Every program has to allocate memory, for instance — it’s what happens when you create a variable in the program to hold data. In compiled languages such as Rust, coders must specifically allocate the memory they want, then ‘free’ it up when it is no longer needed; scripting languages usually hide those details. As a result, scripting languages are easier to learn but less memory-efficient. “When you’re building data structures designed to barely fit into the working memory of a large server, a factor of two takes something from being completely infeasible to being something that you could run if you have dedicated access to the machine,” Patro explains. So, his team develops its algorithms in Rust.

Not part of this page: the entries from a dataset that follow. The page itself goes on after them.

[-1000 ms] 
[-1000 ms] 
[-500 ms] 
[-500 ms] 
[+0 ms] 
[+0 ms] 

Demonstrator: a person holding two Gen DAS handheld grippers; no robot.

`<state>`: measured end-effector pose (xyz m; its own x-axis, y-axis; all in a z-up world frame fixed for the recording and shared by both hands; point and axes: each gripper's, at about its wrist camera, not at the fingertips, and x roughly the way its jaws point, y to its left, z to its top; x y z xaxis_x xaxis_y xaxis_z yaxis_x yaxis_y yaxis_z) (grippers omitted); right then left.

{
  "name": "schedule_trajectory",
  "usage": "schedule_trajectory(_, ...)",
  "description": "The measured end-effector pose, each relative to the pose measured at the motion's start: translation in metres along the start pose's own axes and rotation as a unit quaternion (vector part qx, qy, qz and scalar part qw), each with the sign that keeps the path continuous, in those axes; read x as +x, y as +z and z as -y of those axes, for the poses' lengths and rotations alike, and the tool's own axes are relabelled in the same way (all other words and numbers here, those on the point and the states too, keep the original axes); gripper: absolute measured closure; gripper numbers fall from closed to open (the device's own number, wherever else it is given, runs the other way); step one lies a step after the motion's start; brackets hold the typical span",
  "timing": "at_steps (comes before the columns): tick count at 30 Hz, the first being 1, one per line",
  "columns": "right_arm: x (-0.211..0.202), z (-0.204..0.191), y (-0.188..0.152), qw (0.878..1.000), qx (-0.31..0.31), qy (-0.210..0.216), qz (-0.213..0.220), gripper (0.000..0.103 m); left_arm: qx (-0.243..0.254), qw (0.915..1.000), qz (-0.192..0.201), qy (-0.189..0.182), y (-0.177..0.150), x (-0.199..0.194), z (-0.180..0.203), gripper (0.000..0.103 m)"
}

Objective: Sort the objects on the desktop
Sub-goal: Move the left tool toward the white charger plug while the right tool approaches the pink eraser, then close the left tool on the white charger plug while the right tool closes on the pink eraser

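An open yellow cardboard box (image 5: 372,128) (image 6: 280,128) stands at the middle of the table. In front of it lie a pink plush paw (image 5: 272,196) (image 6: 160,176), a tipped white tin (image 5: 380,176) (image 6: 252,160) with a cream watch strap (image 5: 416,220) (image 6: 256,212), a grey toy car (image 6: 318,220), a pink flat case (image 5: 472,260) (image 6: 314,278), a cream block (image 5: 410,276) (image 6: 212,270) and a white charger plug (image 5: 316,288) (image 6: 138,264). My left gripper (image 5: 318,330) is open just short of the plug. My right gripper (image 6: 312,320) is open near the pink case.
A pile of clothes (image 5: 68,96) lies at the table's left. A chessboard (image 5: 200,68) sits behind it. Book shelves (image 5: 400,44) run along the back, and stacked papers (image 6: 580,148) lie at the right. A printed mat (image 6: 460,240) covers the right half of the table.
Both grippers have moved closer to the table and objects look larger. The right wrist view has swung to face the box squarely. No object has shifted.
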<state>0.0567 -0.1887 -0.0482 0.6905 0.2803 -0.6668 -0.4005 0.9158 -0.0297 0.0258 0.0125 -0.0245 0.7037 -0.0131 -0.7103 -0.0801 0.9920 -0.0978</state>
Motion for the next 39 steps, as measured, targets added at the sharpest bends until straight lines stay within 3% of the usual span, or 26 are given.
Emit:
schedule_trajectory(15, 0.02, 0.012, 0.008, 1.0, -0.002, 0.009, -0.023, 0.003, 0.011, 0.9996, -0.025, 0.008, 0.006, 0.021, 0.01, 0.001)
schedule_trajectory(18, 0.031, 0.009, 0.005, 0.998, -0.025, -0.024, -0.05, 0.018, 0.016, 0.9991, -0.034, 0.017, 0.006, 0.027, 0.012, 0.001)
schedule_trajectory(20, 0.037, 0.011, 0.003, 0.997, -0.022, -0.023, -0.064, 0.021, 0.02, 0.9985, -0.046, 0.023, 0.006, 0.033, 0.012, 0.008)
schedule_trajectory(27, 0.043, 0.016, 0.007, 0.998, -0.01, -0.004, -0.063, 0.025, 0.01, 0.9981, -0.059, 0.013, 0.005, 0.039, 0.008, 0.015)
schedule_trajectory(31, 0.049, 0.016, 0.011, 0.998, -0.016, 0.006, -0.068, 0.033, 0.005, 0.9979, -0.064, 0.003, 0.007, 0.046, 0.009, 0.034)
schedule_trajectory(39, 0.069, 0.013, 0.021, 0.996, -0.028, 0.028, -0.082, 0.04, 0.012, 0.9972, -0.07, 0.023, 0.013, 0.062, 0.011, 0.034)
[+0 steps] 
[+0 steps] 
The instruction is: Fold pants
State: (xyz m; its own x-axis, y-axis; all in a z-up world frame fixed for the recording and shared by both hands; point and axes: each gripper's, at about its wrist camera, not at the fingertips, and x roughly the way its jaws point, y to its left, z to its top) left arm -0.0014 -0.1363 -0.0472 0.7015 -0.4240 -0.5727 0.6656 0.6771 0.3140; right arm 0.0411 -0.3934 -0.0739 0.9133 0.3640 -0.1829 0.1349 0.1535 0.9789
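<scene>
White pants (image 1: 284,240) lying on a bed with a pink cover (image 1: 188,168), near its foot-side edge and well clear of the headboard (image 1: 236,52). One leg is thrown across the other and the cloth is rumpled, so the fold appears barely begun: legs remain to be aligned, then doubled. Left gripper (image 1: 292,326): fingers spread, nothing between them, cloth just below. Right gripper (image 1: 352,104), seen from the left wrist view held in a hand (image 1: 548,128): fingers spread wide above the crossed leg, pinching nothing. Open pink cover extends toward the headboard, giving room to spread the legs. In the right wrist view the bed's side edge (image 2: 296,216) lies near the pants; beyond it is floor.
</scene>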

Titus Brown, a bioinformatician at the University of California, Davis, says newcomers to his group often start with R, because it’s easy to learn and has all the required bioinformatics tools. But many reach a stage at which they want to analyse thousands of genomes rather than a handful, which then produces hundreds of thousands of output files. “At that point, people will often be directed more towards Python, because Python has a broader array of abilities to deal with that scope of data,” says Brown.

Help is at hand

The user community is also a key consideration — Saibene says that’s one of the things she loves most about R. The language’s large, welcoming and engaged user community means that tools are developed and updated frequently; that local user groups exist around the world; and that tutorials and other resources are available in many spoken languages, including her native Spanish. The alternative — having resources available only in English — imposes a “cognitive load” on many users, she says. “You are going to remove a lot of barriers if those resources are in Spanish.”

Another consideration is economics. Although many languages are free to use, some require users to pay for a licence, which could put them out of reach of many researchers. Some scientists also prefer to use open-source software instead of proprietary systems. That said, tool developers often create ‘bindings’ so that tools they have written in one language can be used directly in multiple others — and many programming languages include ways to execute code in others. Artificial-intelligence tools, such as GitHub Copilot, make it easy to translate code from one language to another or to generate code in an unfamiliar programming language.

There’s no shortage of online help, whatever language you choose. Useful resources include The Carpentries, the Data Science Learning Community and Stack Overflow.